Why is this important?

The above proposals are developed by taking into account important societal changes in general and specific considerations of responses to Covid-19 impact. Schools, higher education, VET sector, large scale NGOs, companies and public institutions have continued working and delivering their services using remote work and online activities keeping workers paid. The same cannot be fully said for the youth sector.

Different sectors have realised that remote work and online learning is not easily carried out on a large scale. At the same time, this immense adjustment that was required has clearly shown that new opportunities to experiment, learn, grow will help us come out of this crisis stronger and more enriched than ever before.
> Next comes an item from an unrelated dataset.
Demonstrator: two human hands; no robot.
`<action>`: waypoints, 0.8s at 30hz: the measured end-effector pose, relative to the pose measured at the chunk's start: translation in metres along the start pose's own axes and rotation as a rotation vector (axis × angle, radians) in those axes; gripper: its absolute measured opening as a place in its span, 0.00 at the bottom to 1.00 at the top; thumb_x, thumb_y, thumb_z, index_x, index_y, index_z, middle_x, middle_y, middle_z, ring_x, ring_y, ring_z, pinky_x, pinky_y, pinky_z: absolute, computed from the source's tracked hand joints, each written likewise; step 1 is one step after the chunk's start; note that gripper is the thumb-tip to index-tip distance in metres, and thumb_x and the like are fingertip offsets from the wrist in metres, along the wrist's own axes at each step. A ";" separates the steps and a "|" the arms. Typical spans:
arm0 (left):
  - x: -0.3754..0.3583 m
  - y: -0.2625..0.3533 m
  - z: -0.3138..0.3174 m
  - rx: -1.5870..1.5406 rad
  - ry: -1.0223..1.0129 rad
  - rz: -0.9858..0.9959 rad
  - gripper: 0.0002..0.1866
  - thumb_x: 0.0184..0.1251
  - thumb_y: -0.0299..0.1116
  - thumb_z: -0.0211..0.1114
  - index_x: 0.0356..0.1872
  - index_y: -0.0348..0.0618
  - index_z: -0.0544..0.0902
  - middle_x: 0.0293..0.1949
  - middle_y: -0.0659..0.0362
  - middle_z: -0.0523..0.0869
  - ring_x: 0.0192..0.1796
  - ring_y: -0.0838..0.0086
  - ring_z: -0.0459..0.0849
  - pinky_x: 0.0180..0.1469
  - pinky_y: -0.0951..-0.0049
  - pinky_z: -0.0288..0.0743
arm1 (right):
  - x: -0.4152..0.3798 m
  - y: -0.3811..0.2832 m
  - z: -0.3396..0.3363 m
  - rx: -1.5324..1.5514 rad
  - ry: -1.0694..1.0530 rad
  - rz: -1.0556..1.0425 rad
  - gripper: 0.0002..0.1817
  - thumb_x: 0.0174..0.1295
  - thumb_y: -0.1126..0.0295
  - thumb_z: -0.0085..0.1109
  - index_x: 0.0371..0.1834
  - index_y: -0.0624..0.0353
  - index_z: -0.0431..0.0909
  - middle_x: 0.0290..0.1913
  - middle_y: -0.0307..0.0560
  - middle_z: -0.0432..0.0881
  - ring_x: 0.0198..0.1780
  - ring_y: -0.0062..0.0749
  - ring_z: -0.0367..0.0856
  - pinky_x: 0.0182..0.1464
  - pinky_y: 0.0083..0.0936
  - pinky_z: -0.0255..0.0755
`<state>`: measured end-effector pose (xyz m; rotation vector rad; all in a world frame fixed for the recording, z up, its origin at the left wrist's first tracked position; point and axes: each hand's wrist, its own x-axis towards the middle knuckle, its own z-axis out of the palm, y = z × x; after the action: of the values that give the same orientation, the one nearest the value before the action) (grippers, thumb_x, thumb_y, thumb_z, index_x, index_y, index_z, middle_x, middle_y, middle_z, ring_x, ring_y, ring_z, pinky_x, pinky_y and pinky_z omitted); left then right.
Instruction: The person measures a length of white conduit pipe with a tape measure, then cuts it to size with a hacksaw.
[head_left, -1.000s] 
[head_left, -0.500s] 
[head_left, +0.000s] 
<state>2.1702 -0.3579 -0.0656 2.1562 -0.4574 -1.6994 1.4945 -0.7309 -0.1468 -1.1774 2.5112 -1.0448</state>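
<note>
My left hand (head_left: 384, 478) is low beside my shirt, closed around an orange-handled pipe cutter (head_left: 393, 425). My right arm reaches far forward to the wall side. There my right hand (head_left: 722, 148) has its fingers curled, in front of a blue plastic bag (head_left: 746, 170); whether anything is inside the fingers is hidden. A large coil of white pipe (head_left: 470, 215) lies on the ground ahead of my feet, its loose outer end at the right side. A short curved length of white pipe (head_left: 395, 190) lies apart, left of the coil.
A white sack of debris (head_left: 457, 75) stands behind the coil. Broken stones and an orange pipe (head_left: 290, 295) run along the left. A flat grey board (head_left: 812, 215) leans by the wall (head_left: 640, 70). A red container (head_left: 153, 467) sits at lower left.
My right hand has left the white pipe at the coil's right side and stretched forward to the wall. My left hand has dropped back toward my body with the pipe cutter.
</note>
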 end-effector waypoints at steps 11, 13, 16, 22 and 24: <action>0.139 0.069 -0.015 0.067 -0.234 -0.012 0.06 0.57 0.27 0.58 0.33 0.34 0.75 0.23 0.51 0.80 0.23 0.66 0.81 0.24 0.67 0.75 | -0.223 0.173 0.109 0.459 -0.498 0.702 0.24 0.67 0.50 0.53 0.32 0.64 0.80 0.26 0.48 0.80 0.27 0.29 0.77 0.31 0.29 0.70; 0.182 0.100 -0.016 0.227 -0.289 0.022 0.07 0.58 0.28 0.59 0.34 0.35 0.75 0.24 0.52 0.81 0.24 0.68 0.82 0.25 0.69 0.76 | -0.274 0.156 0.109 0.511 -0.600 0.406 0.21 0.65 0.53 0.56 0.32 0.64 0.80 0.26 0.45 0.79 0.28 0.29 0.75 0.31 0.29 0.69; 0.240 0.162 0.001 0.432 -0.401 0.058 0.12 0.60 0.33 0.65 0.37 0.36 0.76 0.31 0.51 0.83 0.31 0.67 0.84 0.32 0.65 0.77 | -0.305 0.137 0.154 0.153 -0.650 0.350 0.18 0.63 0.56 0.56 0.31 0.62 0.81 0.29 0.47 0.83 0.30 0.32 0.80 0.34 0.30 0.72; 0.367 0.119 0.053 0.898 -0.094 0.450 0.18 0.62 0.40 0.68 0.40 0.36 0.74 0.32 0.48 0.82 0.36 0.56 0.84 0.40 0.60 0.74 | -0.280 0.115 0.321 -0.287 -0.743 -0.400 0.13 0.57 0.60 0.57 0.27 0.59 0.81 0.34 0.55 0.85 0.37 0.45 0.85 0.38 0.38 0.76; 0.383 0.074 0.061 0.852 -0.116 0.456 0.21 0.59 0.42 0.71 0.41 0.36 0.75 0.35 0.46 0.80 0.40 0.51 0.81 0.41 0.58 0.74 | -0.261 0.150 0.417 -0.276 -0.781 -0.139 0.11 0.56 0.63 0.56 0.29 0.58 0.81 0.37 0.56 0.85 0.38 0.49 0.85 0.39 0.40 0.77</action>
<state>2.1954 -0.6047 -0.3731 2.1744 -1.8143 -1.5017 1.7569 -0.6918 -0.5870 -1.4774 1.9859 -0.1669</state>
The European Commission took unprecedented decisions to allow Erasmus+ project carriers to apply flexible rules in replacing residential activities where possible with online activities without losing the budget for implementing them.

The youth work sector, in general, has been challenged to replace their in person services with delivering their work almost entirely online, using diverse digital tools, content and activities. This has been done rapidly and in a short period of time. Quality and sustainability of digital youth work and online and blended training should be maintained in the long-term period with sufficient resources.

Much of the international youth work trainers community is capable of responding professionally to the challenges posed by Covid-19 and offer training, mentoring and coaching services to the youth work field. The international youth work trainers community is able to create and facilitate quality training programmes for youth workers, youth work organisations and institutions using vast opportunities of online and blended learning and service delivery. This is reflected in the considerable amount of voluntary/unpaid work that has already been invested in creating alternatives for face to face activities, as well as in solidarity and peer support that have been demonstrated within the field in order to empower colleagues that do not feel as ready to facilitate learning online. 

The roles and responsibilities of trainers have grown in recent years, and specifically in the last months as a result of the Covid-19 pandemic. Trainers have been responsible for creating new formats, approaches and outreach proposals for the international youth sector. However, the role of trainer has remained barely recognised in mobility funding and implementation procedures.

As those who are predominantly leading the international youth sector in this current crisis, this call for trainers to be recognised as partners in mutual support and dialogue for creating the way forward for international youth work and training is of the highest urgency

We can support the development of capacity building programmes in online and blended youth work and learning for youth workers, trainers, volunteers, etc. who guide, coach, encourage young people, build their self-confidence for engaging in and with their communities in these difficult times, as well as seeking for the betterment of their lives as they face economic difficulties.

Many trainers have the necessary competences to create high quality media content, provide digital facilitation, harvesting and recording services, and collaborate with digital creatives. The trainers community is ready to support colleagues, organisations, institutions and other stakeholders in the youth work sector in adapting and capacity building to deal with the current crisis.

The international youth work trainers community is ready to continue acting on the Covid-19 consequences in partnership with all relevant stakeholders and continue international youth work training, while anticipating the resumption of face to face meeting as soon as possible.